PROMPT - Report how many lines of the data contain the string "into". Add nothing.

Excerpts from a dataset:
:::::

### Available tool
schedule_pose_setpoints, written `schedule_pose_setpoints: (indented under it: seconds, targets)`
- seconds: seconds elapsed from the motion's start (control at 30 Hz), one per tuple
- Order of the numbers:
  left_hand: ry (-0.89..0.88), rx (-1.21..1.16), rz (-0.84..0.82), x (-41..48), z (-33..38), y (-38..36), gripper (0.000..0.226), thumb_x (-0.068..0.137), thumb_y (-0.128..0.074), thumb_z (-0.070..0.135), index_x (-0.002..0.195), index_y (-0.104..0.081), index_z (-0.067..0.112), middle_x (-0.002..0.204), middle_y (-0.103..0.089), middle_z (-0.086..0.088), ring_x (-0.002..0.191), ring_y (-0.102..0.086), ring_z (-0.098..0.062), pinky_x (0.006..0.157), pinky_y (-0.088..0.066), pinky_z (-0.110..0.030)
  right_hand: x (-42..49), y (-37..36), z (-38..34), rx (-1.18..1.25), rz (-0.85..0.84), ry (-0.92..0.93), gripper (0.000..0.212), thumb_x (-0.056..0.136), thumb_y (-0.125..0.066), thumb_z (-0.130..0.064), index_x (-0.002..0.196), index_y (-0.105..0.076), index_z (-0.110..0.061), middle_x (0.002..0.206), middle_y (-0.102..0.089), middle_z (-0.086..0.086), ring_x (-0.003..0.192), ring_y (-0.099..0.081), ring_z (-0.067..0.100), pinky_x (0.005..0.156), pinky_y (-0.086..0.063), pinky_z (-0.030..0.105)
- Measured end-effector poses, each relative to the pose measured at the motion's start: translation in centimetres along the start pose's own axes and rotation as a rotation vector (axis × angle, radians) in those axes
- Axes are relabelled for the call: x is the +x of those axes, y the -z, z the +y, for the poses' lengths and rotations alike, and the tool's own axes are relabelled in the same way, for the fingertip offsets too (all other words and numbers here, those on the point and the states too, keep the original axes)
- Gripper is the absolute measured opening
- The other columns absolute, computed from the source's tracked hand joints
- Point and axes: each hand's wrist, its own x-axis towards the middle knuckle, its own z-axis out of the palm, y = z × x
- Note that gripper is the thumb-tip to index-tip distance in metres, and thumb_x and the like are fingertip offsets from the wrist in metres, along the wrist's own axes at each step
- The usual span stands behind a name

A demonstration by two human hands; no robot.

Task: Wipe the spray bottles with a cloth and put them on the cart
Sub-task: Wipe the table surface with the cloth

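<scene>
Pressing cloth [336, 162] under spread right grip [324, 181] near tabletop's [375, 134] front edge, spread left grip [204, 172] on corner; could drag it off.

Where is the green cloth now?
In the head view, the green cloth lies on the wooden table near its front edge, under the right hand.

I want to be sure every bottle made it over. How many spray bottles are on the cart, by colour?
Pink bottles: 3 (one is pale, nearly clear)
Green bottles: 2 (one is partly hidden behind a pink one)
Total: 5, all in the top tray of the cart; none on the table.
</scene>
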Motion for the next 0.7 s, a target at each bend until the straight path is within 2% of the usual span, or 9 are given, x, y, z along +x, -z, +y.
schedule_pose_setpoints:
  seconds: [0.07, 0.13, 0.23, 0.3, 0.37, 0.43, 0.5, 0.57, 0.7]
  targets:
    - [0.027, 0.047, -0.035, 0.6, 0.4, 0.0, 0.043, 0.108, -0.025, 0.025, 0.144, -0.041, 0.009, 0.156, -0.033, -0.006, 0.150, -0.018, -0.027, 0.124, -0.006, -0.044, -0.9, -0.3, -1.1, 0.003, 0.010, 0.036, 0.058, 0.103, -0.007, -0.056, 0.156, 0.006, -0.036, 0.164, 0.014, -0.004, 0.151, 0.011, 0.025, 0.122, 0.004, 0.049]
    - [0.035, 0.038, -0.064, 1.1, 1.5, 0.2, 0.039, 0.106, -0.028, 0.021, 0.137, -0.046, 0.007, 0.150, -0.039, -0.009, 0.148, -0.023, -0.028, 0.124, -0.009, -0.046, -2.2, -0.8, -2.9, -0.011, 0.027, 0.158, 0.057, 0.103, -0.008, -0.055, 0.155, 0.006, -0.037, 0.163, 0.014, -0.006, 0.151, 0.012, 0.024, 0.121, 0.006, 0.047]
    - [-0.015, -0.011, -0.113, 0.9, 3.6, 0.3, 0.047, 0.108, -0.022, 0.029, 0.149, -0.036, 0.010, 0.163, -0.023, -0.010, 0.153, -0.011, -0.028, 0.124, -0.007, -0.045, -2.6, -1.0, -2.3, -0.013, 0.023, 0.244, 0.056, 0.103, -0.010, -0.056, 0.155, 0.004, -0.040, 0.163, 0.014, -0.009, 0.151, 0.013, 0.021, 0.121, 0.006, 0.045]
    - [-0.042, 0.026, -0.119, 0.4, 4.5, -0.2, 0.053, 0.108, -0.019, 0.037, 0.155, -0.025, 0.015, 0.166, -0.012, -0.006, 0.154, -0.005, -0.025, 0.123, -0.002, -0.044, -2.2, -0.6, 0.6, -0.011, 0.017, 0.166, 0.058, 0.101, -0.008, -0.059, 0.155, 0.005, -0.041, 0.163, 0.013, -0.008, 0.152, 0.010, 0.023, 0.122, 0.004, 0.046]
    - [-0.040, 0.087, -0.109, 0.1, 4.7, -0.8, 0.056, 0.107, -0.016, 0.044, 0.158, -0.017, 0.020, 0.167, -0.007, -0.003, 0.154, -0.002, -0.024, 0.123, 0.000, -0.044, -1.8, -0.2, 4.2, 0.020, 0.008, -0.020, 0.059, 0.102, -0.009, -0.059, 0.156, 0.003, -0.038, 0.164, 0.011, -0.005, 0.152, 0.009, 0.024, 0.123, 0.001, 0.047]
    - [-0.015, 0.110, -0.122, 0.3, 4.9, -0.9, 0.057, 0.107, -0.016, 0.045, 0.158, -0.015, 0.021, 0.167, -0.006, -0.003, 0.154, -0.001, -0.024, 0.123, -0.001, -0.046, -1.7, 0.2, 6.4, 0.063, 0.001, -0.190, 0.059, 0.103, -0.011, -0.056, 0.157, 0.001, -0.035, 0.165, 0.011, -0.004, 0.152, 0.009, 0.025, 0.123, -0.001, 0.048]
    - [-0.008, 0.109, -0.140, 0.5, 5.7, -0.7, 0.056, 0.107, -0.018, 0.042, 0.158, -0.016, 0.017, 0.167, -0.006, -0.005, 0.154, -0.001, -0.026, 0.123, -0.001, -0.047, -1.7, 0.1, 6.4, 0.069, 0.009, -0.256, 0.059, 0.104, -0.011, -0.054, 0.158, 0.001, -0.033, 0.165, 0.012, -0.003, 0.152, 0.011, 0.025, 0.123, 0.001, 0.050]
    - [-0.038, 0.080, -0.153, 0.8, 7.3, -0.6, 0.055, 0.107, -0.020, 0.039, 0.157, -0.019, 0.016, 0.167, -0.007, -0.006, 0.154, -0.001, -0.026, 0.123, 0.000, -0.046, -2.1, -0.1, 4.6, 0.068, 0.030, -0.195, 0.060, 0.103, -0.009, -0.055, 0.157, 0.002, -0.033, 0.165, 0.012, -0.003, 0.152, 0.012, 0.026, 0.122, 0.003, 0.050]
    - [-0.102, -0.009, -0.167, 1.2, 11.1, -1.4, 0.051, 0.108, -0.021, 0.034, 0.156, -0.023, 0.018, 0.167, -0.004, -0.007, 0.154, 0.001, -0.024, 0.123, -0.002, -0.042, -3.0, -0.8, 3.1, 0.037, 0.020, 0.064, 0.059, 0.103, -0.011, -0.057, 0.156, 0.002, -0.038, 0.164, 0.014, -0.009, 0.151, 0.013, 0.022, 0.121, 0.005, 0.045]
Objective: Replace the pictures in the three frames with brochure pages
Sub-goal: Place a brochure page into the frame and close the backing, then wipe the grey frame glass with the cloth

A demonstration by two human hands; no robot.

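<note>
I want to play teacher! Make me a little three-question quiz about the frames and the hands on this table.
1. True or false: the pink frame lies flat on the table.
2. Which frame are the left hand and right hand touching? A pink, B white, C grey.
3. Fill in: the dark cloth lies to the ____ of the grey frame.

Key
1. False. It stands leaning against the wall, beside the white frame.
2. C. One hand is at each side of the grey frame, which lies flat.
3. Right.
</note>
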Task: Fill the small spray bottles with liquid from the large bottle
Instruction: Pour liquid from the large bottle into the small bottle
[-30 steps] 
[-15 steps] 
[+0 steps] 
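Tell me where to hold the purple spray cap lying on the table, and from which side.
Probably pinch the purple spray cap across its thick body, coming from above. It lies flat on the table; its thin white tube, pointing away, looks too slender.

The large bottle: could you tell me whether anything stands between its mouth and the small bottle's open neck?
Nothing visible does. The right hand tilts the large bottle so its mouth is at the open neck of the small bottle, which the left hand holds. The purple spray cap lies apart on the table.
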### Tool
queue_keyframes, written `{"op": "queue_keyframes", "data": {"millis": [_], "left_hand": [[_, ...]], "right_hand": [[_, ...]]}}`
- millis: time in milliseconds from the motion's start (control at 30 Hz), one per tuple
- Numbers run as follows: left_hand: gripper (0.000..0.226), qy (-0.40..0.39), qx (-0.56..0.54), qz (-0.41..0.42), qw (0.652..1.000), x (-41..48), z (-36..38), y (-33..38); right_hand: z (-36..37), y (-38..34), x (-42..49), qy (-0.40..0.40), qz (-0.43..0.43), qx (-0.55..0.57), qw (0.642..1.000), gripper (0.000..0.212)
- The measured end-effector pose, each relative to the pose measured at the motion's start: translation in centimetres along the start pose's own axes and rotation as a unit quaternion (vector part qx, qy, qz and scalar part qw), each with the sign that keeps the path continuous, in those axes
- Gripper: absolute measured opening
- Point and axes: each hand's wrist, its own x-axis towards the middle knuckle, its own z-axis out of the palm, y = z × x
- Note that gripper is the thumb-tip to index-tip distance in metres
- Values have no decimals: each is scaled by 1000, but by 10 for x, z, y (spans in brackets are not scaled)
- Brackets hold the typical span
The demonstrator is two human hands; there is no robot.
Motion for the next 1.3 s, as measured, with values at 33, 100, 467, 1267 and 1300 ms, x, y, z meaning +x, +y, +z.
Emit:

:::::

TASK RESULT - 2